The Real Estate Deposit
Feb. 6, 2023
When purchasing property in New Jersey, the earnest money deposit is typically handled by an escrow agent, like the seller’s lawyer, or the settlement agent, like the title company. This is an intermediate step during the home buying process, where money is collected and documents are prepared to finalize the sale of the home. The purpose of earnest money is to legally bind you to the transaction and create a penalty if you break a mutually signed contract of sale.
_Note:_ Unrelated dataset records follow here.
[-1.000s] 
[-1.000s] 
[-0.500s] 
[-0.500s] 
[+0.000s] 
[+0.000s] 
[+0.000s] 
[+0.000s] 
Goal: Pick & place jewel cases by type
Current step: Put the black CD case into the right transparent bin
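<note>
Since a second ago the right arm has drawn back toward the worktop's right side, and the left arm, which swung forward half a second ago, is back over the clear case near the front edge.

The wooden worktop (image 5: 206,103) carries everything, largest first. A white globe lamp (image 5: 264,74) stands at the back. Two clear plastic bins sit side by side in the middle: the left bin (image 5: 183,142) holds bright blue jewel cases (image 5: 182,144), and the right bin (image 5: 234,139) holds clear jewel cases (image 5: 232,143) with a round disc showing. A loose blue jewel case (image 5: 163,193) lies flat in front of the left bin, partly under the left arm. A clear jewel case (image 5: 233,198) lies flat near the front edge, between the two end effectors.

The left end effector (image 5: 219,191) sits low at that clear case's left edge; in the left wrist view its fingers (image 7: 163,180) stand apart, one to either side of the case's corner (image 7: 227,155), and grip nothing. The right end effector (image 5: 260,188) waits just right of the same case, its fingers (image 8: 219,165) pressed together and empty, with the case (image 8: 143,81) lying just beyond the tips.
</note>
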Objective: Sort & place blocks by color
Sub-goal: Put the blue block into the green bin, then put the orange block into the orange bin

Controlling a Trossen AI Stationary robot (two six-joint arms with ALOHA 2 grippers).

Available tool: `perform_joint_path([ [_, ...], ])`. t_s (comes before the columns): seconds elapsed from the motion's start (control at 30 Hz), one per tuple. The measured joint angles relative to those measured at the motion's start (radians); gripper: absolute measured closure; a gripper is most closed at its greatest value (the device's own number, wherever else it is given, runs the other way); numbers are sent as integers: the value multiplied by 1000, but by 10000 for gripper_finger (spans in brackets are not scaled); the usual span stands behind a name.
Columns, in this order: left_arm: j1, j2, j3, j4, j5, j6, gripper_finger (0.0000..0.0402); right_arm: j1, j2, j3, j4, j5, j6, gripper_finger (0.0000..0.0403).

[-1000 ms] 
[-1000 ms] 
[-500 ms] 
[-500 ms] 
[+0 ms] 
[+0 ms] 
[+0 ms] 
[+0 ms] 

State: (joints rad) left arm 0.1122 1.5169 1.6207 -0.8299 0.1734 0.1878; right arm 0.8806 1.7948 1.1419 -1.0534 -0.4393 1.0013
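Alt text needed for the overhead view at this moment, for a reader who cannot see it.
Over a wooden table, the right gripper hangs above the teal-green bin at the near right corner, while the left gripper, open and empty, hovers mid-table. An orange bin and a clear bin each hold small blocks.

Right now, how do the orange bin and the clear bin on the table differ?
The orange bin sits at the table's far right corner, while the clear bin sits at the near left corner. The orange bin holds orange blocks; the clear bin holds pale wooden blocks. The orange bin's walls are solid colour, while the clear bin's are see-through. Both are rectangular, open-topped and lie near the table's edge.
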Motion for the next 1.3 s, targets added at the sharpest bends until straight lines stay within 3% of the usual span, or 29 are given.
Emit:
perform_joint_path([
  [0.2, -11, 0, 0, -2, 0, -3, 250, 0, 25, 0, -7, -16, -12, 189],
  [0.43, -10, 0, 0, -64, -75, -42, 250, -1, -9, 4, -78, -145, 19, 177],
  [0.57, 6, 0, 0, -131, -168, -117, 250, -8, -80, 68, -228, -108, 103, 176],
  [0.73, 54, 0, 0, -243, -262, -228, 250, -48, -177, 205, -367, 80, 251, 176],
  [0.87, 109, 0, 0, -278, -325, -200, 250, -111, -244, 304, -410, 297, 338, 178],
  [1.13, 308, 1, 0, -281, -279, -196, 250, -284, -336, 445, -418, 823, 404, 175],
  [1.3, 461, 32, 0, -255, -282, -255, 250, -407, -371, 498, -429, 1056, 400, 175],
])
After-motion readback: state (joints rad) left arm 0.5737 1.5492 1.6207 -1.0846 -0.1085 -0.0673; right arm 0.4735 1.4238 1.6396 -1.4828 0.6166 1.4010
A buyer may be entitled to a return of the deposit, however, based on the contract’s cancellation contingencies. One of the most common real estate contingencies in New Jersey is an inspection contingency, which allows the buyer to have a professional home inspector inspect the property before finalizing the sale and potentially receive their deposit back if the inspection reveals anything that is not satisfactory.
Another common contingency is the financing contingency, which allows the buyer to receive their deposit back in the event that they are unable to secure financing for the purchase. Additionally, a real estate contract in New Jersey should also include an appraisal contingency, which allows the buyer to receive their deposit back if the appraisal value of the property comes in lower than the purchase price.
Finally, it is also important to include a title contingency, which allows the buyer to receive their deposit back if the title search reveals any liens or encumbrances on the property, and to ensure that there is a clearly identified ownership of the property.
In short, these contingencies are important to include in a real estate contract in order to protect the buyer's deposit and to ensure a smooth sale. The real estate deposit is one of the important pieces when buying or selling a property.